* Task objective
Look below for the line that has "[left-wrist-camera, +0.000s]". Set down the lines from there through the line that has "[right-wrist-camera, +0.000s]", exactly as written.

Records contained in a dataset

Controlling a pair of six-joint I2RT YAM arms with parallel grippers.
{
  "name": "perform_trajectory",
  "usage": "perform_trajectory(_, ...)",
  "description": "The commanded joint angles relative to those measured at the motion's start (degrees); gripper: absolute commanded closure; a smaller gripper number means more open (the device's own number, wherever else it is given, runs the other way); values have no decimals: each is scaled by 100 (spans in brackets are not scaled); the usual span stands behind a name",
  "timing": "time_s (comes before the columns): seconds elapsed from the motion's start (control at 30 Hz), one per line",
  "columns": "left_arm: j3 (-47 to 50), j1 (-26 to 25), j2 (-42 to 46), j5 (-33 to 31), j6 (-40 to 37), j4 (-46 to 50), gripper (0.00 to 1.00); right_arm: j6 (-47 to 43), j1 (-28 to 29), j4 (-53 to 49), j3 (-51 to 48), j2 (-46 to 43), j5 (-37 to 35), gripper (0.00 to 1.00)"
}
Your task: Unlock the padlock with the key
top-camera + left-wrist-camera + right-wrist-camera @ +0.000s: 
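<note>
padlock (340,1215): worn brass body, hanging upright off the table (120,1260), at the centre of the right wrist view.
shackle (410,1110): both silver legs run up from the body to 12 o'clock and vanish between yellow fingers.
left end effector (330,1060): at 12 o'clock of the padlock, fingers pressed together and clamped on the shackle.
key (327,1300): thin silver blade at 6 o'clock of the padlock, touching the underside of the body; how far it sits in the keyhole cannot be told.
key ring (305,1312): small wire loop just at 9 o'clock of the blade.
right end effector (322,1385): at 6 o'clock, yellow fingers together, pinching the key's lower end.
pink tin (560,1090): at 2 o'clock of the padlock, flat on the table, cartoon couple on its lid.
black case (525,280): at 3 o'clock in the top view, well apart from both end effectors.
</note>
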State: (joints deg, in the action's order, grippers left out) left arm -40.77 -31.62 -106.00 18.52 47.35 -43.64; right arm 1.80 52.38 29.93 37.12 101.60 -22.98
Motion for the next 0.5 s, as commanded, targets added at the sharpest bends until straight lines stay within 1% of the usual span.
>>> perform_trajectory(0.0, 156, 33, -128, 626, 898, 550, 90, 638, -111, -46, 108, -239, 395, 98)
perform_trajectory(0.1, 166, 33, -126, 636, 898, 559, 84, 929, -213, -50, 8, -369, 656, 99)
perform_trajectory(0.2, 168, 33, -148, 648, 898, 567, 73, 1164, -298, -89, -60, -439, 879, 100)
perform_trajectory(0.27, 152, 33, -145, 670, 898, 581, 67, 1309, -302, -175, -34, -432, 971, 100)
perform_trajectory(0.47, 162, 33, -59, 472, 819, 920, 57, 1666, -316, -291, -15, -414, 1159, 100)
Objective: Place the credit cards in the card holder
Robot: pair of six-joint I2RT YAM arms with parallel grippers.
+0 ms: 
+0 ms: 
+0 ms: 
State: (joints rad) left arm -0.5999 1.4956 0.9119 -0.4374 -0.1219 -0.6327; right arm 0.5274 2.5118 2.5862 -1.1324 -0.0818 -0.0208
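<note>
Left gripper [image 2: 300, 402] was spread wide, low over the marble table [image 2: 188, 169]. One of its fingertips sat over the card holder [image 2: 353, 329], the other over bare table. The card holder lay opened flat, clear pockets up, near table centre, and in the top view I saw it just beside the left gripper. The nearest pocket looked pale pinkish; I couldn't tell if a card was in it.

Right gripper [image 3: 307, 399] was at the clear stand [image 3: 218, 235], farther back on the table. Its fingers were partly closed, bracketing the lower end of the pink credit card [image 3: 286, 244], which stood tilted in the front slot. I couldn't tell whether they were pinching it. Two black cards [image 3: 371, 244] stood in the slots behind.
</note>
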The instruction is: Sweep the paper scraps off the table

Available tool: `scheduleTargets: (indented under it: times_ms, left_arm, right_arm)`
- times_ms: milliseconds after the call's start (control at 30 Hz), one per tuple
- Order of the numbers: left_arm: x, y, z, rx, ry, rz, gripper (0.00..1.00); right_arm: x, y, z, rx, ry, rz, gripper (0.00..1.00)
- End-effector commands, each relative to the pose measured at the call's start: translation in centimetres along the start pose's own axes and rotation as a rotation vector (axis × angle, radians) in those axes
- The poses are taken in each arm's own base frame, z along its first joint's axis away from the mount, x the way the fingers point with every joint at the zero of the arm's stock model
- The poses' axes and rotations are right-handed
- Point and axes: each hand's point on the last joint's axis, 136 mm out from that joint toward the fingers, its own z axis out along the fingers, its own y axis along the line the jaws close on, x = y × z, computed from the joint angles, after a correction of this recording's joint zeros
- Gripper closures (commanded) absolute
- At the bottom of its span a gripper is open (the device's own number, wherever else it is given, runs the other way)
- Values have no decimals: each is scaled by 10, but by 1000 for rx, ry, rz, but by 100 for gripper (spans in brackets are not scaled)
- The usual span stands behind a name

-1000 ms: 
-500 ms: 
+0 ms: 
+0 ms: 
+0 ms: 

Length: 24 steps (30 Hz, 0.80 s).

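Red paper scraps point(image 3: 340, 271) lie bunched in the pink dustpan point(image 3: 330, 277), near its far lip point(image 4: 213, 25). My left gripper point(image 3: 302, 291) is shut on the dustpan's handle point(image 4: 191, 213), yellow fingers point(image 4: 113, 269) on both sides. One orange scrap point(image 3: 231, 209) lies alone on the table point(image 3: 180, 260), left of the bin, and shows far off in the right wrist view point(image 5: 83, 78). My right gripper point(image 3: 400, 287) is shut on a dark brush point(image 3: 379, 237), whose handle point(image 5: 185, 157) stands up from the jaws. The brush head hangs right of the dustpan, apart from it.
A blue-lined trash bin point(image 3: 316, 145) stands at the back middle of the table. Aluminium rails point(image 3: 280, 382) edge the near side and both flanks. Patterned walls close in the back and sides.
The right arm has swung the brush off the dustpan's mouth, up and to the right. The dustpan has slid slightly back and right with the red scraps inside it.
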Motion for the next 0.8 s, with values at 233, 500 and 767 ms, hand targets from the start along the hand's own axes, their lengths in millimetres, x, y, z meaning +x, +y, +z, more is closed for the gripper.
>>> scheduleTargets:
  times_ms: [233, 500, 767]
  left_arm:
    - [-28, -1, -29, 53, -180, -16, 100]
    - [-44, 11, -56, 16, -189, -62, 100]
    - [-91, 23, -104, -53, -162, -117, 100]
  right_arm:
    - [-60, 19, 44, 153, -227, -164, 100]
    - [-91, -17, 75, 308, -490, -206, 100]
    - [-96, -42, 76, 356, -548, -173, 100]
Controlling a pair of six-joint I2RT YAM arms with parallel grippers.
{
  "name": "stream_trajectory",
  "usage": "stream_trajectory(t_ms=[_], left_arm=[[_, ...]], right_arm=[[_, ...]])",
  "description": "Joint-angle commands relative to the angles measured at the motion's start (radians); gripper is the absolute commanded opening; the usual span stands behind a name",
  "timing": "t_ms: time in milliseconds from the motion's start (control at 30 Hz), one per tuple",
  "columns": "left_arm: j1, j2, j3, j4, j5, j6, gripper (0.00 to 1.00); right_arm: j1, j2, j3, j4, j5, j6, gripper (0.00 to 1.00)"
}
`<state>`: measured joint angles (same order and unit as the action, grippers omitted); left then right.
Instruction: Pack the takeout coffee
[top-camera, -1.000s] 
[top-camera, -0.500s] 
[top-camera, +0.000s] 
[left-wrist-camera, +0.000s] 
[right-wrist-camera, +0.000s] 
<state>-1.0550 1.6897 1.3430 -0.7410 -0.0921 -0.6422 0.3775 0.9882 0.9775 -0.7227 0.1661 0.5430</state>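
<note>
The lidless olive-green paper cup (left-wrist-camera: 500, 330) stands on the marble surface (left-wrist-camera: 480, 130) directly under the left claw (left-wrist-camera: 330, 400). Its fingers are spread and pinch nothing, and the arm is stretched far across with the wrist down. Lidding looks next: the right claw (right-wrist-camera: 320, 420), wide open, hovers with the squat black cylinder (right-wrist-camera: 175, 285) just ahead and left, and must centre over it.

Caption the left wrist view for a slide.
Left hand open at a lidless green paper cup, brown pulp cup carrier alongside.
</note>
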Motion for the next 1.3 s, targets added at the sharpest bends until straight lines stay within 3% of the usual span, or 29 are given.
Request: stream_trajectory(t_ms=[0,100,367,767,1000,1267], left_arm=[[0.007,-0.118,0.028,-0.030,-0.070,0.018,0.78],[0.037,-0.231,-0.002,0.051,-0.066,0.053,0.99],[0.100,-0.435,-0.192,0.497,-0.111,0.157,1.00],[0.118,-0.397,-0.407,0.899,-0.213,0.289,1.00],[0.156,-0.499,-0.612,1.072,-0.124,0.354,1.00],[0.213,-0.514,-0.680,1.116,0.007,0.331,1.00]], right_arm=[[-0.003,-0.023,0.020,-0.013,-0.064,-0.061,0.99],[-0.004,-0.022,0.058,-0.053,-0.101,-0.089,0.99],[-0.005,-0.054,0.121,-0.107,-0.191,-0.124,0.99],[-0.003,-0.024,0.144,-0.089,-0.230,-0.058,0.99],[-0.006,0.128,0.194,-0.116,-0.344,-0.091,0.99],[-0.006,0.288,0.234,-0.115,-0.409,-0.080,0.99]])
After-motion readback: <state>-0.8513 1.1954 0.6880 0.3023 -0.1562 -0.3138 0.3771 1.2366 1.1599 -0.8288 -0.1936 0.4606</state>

* Your solution
[left-wrist-camera, +0.000s] 
[right-wrist-camera, +0.000s] 

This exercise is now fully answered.